Records for this task START

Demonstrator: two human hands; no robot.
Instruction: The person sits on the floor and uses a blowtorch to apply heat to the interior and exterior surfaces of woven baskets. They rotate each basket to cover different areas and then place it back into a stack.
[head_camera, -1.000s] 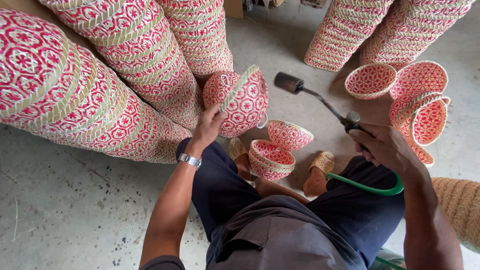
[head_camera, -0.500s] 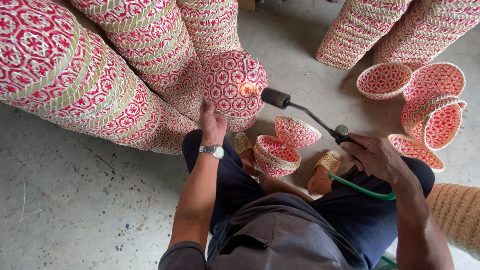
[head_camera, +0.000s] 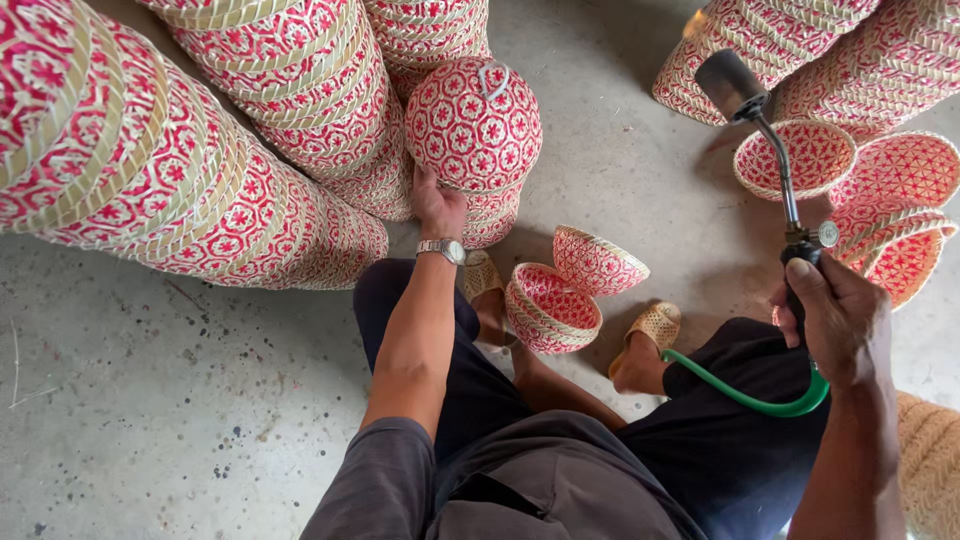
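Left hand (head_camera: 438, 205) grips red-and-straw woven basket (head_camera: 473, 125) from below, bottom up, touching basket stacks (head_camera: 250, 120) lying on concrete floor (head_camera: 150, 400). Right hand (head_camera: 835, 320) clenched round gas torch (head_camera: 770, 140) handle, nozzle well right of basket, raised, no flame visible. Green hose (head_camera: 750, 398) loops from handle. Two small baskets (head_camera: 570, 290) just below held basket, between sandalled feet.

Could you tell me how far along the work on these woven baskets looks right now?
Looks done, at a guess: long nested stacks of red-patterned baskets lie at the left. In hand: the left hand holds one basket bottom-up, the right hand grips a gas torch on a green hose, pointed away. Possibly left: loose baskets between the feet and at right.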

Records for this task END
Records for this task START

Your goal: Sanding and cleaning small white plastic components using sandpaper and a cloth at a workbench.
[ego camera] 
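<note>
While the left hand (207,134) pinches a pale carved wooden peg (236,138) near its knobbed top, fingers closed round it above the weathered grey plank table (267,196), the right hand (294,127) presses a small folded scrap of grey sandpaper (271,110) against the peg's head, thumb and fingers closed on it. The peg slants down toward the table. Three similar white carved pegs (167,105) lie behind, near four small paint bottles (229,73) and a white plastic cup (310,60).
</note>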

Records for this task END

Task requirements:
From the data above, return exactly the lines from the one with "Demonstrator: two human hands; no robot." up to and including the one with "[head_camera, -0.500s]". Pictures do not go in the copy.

Answer for this exercise:
Demonstrator: two human hands; no robot.
Instruction: The person sits on the floor and uses a blowtorch to apply heat to the interior and exterior surfaces of woven baskets. They rotate each basket to cover different areas and then place it back into a stack.
[head_camera, -1.000s] 
[head_camera, -0.500s] 

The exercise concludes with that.